### What to do
All of the data below is to be printed again exactly.

------ Data block ------

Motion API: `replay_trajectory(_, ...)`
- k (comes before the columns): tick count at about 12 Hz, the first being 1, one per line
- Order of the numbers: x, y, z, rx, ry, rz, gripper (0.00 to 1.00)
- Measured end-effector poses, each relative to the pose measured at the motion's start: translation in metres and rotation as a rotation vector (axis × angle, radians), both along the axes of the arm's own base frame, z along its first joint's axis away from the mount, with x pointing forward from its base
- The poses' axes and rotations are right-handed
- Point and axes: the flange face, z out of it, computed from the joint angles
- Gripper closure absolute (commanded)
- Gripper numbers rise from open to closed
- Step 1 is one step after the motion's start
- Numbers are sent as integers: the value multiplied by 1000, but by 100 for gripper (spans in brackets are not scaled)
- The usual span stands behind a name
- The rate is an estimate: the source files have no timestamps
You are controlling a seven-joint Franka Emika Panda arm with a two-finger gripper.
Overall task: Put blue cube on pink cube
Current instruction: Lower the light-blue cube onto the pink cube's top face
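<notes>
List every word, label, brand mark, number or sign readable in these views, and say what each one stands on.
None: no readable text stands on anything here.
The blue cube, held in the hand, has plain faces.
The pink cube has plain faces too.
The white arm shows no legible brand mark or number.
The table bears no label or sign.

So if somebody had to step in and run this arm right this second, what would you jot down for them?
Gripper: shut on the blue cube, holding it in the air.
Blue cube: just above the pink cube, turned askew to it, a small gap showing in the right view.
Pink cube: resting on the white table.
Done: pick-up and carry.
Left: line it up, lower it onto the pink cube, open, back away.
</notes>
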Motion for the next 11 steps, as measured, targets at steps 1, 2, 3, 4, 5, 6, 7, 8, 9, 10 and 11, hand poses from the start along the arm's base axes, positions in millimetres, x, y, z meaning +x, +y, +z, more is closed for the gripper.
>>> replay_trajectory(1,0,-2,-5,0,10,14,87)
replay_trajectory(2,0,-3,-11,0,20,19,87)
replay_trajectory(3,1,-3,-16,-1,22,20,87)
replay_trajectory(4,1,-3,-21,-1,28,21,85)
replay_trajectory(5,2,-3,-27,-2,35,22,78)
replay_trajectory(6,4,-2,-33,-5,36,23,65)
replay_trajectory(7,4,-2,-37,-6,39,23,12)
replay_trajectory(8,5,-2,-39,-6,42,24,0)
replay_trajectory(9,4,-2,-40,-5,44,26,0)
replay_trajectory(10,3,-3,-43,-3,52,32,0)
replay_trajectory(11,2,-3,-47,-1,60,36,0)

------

### Exercise answer
Motion API: `replay_trajectory(_, ...)`
- k (comes before the columns): tick count at about 12 Hz, the first being 1, one per line
- Order of the numbers: x, y, z, rx, ry, rz, gripper (0.00 to 1.00)
- Measured end-effector poses, each relative to the pose measured at the motion's start: translation in metres and rotation as a rotation vector (axis × angle, radians), both along the axes of the arm's own base frame, z along its first joint's axis away from the mount, with x pointing forward from its base
- The poses' axes and rotations are right-handed
- Point and axes: the flange face, z out of it, computed from the joint angles
- Gripper closure absolute (commanded)
- Gripper numbers rise from open to closed
- Step 1 is one step after the motion's start
- Numbers are sent as integers: the value multiplied by 1000, but by 100 for gripper (spans in brackets are not scaled)
- The usual span stands behind a name
- The rate is an estimate: the source files have no timestamps
You are controlling a seven-joint Franka Emika Panda arm with a two-finger gripper.
Overall task: Put blue cube on pink cube
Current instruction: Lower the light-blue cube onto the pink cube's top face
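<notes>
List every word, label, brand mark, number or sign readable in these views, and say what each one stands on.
None: no readable text stands on anything here.
The blue cube, held in the hand, has plain faces.
The pink cube has plain faces too.
The white arm shows no legible brand mark or number.
The table bears no label or sign.

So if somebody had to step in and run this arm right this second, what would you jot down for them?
Gripper: shut on the blue cube, holding it in the air.
Blue cube: just above the pink cube, turned askew to it, a small gap showing in the right view.
Pink cube: resting on the white table.
Done: pick-up and carry.
Left: line it up, lower it onto the pink cube, open, back away.
</notes>
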Motion for the next 11 steps, as measured, targets at steps 1, 2, 3, 4, 5, 6, 7, 8, 9, 10 and 11, hand poses from the start along the arm's base axes, positions in millimetres, x, y, z meaning +x, +y, +z, more is closed for the gripper.
>>> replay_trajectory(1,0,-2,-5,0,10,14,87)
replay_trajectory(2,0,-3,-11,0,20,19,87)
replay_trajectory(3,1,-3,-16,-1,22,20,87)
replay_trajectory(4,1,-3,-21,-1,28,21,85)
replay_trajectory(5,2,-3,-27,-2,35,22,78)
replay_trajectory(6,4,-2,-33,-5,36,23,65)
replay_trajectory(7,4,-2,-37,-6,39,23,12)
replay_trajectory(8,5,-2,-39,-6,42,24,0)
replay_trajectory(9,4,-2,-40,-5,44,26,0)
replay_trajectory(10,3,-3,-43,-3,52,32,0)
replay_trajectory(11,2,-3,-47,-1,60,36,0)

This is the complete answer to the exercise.